In the data below, find the line that contains "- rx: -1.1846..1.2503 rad" and the line that contains "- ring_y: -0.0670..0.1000". Copy both, plus every line between them, exactly.

__EXERCISE DATA__:
▶

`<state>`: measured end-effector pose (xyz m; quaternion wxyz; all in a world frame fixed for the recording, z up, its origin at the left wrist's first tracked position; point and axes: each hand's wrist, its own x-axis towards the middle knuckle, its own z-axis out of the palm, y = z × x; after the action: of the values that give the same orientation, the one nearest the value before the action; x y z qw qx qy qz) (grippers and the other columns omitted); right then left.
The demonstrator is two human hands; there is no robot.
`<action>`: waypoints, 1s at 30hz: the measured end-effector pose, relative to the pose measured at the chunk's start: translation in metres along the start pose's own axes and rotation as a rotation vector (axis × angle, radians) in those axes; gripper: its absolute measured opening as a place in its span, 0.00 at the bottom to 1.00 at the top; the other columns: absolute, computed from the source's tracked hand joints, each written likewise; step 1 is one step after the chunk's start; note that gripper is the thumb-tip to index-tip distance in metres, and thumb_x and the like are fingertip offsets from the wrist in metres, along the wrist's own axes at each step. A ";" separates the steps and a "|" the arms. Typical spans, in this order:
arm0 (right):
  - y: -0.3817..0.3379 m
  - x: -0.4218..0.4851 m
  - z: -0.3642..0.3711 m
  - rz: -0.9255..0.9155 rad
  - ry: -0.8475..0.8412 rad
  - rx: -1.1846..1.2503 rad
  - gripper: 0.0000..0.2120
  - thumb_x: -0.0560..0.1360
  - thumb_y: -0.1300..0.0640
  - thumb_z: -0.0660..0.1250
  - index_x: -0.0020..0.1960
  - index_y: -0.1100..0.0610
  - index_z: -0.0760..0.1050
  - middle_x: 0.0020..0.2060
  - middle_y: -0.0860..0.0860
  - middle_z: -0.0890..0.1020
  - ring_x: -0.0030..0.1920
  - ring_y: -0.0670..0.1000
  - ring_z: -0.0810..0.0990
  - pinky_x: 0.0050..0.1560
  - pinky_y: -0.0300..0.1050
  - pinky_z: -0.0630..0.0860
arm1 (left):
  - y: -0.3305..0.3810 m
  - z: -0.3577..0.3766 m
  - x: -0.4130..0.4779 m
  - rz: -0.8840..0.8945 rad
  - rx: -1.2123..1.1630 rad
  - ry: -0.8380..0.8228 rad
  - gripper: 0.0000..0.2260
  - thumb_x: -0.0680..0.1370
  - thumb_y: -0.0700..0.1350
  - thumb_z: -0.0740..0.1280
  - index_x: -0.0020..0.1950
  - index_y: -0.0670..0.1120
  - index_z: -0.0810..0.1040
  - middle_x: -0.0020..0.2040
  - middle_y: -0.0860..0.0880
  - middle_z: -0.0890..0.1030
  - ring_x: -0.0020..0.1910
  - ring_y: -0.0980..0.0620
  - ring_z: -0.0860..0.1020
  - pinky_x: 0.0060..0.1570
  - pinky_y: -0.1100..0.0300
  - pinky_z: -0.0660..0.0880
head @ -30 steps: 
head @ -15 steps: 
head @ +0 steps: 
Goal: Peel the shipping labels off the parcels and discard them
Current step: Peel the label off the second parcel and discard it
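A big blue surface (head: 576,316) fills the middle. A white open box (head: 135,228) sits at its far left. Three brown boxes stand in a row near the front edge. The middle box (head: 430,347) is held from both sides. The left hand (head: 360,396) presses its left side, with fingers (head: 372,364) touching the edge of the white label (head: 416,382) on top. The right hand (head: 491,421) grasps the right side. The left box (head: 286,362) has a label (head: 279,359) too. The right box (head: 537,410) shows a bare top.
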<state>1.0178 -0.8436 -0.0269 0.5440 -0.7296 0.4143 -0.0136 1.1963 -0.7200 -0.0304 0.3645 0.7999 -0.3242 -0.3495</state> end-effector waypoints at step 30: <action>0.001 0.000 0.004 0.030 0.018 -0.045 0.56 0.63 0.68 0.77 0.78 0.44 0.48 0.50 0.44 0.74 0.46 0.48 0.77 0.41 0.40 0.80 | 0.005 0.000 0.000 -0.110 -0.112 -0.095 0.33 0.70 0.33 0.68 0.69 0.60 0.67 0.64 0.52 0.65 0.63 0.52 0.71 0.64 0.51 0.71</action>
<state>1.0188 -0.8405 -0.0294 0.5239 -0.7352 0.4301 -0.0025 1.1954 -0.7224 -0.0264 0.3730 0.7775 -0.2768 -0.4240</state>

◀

__WRITTEN RESPONSE__:
  - rx: -1.1846..1.2503 rad
  - gripper: 0.0000..0.2120
  - thumb_x: -0.0560..0.1360
  - thumb_y: -0.1300..0.0640
  - thumb_z: -0.0660..0.1250
  - index_x: -0.0020..0.1960
  - index_y: -0.1100..0.0610
  - index_z: -0.0760..0.1050
  - middle_x: 0.0020..0.2060
  - middle_y: -0.0860..0.0860
  - middle_z: -0.0890..0.1020
  - ring_x: -0.0030..0.1920
  - ring_y: -0.0670..0.1000

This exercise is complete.